Anonyme - Vincent ou le Prisonnier plus malheureux que coupable, 1813.djvu/Préface



PRÉFACE.


Le malheur a ses droits, ils sont écrits dans tous les cœurs généreux et sensibles : c’est à ceux que la nature a doués des qualités heureuses qui honorent l’existence, que je m’adresse. Je vais présenter les traits les plus saillans de la vie d’un Prisonnier plus infortuné que coupable. Puissent-ils être accueillis avec l’indulgence que réclame le malheur ! Cet infortuné est mort pour la société ; il n’espère plus s’y représenter, qu’on ne reconnaisse la sévérité avec laquelle il a été jugé. Sa faute n’a point eu, d’après les circonstances, la forme d’un crime. Que l’on se pénètre de sa position, que l’on envisage sa modération, avant qu’une violente aggression le forçât à punir ; il fallait choisir meurs ou tue. Le destin l’aurait-il favorisé un moment, pour le faire repentir toute sa vie de son imprudence ? Il reconnaît ses torts. Ses remords, ses afflictions pourront-ils les faire oublier ? C’est l’espoir qu’il aime à nourrir dans son cœur. Puisse cet exposé fidèle, mais faiblement tracé, contribuer à réaliser ses espérances !

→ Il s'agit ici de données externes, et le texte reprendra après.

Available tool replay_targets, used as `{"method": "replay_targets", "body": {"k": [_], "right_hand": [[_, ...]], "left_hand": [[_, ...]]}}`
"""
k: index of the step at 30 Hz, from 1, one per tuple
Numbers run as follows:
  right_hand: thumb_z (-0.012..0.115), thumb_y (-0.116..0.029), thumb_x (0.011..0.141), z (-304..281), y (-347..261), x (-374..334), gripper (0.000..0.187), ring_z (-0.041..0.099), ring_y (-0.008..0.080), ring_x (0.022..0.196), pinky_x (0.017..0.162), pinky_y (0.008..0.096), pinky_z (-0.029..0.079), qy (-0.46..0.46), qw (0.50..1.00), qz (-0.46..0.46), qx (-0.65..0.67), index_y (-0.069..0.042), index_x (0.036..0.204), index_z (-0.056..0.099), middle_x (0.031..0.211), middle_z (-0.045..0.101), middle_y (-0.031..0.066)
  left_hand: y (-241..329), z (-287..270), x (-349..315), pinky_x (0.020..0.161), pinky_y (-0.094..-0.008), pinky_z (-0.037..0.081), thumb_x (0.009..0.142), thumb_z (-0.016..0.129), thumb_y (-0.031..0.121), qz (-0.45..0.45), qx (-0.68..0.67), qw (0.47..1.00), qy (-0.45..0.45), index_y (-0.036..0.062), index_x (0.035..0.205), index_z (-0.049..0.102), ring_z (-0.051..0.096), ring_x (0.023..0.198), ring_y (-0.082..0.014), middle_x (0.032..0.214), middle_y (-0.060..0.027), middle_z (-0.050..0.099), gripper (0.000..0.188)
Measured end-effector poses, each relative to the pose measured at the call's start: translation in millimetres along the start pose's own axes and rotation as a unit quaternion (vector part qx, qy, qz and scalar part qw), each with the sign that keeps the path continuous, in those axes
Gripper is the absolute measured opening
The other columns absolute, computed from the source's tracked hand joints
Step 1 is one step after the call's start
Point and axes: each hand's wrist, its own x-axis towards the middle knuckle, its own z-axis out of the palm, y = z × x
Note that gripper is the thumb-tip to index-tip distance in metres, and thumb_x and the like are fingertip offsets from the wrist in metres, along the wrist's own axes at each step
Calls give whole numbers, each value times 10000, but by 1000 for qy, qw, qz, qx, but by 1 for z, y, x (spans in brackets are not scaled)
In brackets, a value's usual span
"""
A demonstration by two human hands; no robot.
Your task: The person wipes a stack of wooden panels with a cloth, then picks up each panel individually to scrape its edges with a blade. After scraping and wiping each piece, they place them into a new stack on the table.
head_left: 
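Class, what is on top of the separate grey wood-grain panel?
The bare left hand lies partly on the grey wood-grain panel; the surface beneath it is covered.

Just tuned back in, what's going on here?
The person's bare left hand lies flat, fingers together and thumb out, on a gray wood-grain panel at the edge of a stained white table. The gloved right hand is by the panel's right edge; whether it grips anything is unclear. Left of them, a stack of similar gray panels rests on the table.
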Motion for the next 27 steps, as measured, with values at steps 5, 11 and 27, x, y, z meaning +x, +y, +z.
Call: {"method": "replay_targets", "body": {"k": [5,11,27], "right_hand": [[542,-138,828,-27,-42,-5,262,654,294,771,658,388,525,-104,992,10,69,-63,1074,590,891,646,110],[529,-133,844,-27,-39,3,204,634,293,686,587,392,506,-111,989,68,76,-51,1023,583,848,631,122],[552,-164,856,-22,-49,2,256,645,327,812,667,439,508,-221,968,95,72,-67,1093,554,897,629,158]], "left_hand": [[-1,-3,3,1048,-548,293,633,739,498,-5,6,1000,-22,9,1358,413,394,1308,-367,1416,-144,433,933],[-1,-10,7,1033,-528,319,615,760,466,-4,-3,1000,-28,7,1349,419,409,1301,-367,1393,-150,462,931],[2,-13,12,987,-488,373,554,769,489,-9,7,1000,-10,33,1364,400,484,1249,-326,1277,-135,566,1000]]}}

Si ce récit véritable offre de ces traits qui caractérisent un roman, et que sous ce rapport on désire connaître le dénouement ; je le promets au lecteur, si des jours plus heureux font oublier à Vincent ses malheurs. Mais si son automne est aussi orageuse que son printemps, je n’offrirai point un nouveau tableau des disgraces dont il pourrait encore être la victime. Je sais qu’on n’aime point à s’appesantir sur des idées sombres ; ma plume est encore trop peu exercée pour commander la sensibilité : je craindrais qu’on ne se mît à rire d’un moraliste de vingt-quatre ans ; mais si l’on blâme mon esprit, je ne crains pas qu’on accuse mon intention. Sans connaître Vincent, et sans être connu de lui, ses chagrins m’ont intéressé ; et la sensation qu’ils ont faite sur moi, m’a porté à croire qu’ils feront sur bien d’autres la même impression. Cette espérance seule m’a engagé à publier cet écrit sous le voile de l’anonyme. Puisse-t-il atteindre son but, et procurer quelques douceurs au malheureux qui en est l’objet ! C’est un appel que je fais à la bienfaisance des Lyonnais : ils ont trop d’humanité, pour ne pas y répondre.